On February 24, 2022, some 150,000 Russian troops invaded Ukraine, destroying large numbers of towns and taking the lives of multitudes of Ukrainians.
Supported by Western nations filled with fury and horror, Ukraine resisted and killed many of the invading troops. So far, both Russian and Ukrainian troops have lost 20-50% of their total strength. The former Japanese Imperial Army considered a force to have been fully destroyed when it had lost 50% of its troop strength.
According to a German military report during World War II, the morale of the Soviet Red Army troops was narrowly maintained through instilling them with the fear of being executed by the Red Army’s “special blocking corps” that executed defectors and others who failed to follow military discipline. There also are records of officers shooting and killing soldiers for committing rapes and looting.

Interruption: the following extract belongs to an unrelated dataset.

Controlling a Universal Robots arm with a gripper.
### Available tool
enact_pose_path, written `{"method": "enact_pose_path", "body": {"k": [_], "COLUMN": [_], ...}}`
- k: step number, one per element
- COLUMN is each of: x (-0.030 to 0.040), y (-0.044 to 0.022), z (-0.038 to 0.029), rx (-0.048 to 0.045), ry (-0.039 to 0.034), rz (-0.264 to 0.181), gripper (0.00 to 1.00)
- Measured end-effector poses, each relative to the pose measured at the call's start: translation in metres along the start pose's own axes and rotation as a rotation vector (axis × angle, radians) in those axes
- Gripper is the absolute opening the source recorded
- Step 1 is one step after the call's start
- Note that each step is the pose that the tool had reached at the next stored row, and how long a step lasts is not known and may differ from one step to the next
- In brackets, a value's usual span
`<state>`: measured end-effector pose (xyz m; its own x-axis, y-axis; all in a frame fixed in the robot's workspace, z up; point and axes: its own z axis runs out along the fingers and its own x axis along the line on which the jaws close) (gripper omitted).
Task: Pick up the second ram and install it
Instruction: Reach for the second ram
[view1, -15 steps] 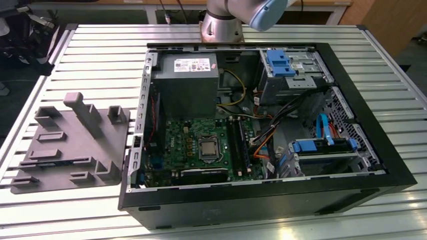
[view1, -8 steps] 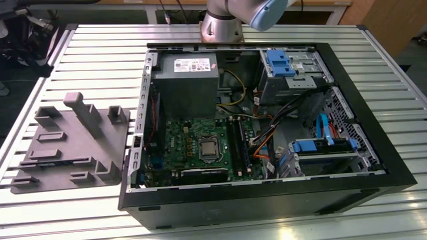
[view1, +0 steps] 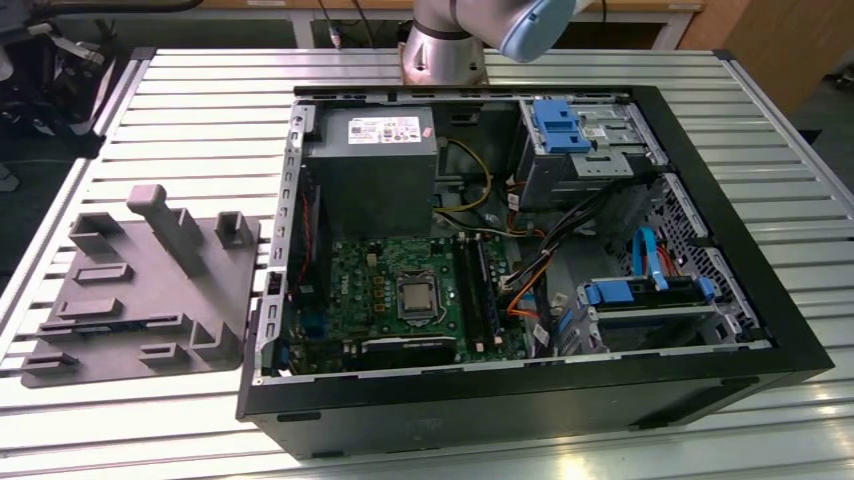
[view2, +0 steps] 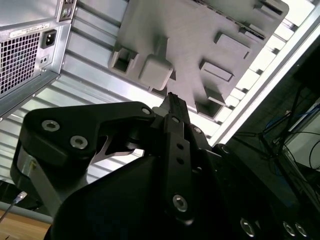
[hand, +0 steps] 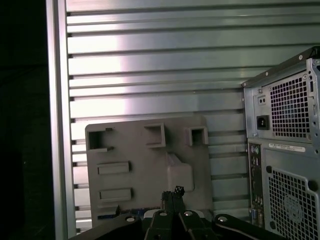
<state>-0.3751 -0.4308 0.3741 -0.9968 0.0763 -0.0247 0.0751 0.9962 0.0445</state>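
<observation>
Over grey tray on slatted counter, beside open computer case: hand pinched fully closed, gripping nothing that shows.

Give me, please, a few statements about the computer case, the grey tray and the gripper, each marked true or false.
1. The computer case lies on its side with its inside open to the exterior view. True.
2. The grey tray sits inside the computer case. False: it lies on the table, at the exterior view's left of the case.
3. In the first wrist view, the gripper points toward the grey tray. True.
4. The gripper's fingers are spread wide apart. False: in both wrist views they are closed together.
</observation>
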Motion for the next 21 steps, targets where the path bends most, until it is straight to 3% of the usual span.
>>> {"method": "enact_pose_path", "body": {"k": [21], "x": [0.0017], "y": [-0.0089], "z": [0.0026], "rx": [0.0], "ry": [0.0], "rz": [0.0], "gripper": [0.11]}}
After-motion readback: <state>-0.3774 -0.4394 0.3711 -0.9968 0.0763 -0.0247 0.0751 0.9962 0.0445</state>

Considering the actions of Russian soldiers in Ukraine, the contemporary Russian troops and those of the Soviet Red Army have much in common. Also, the mental structure of Russians, who endured more than 20 million lives sacrificed in the German-Soviet war, is still alive. Russians have low sensitivity to deaths and injuries, while their tolerance levels for property damage are notably high. Regardless of regime changes, after all Russians are Russians.
Mentality of Invading Ukraine
The slogan employed by Vladimir Putin’s Russia today is: “Make Russia Great Again.” Russians believe that their country should be a superpower and Russian leaders must strive to make that happen.

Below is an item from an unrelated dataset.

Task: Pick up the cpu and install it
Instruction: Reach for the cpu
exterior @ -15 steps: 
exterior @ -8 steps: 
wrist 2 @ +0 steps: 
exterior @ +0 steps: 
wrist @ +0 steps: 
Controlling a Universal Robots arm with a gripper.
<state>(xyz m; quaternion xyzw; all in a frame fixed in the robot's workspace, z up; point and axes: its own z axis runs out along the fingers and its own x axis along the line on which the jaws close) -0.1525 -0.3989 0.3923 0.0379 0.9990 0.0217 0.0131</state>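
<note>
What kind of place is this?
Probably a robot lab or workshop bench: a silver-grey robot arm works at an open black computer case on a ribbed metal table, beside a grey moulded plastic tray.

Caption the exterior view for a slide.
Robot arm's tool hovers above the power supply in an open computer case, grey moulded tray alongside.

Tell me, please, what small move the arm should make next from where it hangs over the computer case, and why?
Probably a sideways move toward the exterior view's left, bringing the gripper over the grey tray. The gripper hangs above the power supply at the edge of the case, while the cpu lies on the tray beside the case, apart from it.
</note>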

What the Russian public dreams of is resurrection of the Soviet Union, the superpower that boasted the largest in Russian territory in history, that vied with the United States and the Western world to gain global hegemony.
The national anthem at the time of the Soviet Union has also been revived to become the national anthem of today’s Russia. It goes in part, “Russia is the holy power of ours.”
In 2011, President Putin came out with the concept of an “Eurasian alliance” aiming for the revival of the Soviet Union. Control over Ukraine is a long desired objective of the Russians, as reflected in Putin’s vision. That public approval of President Putin has remained around 80% even after the outbreak of the Ukrainian war is simply because he is trying to fulfill the wishes of many Russians.
Russia can even be said to be a democratic country in a sense, having put in place a system of elections. It would be difficult to wage a war ー even for President Putin ー if the public did not want it.
Russia’s Guilt in the Loss of Soviet Glory
If you compare Russia today with the Soviet Union, it is Russia that lost the western part of the Soviet Union ー that is, Eastern Europe ー when the USSR collapsed. On the other hand, Russia has kept the eastern border of the Soviet Union intact. In addition, it has not lost even a fragment of the Northern Territories that it stole from Japan.
The Kremlin, by contrast, is trying to forcefully change the status quo in Eastern Europe, which was the western region of the Soviet Union, making it a dangerous nation for European countries. However, in the eastern part of the former Soviet Union where China has been massively increasing pressure day by day, Russia has been caught up in trying to maintain the status quo.
For the first time in 200 years Beijing has emerged as the dominant partner in the Chinese-Russo relationship. According to the Chinese side, Beijing has become Moscow’s elder brother with Moscow in the position of being Beijing’s younger sister.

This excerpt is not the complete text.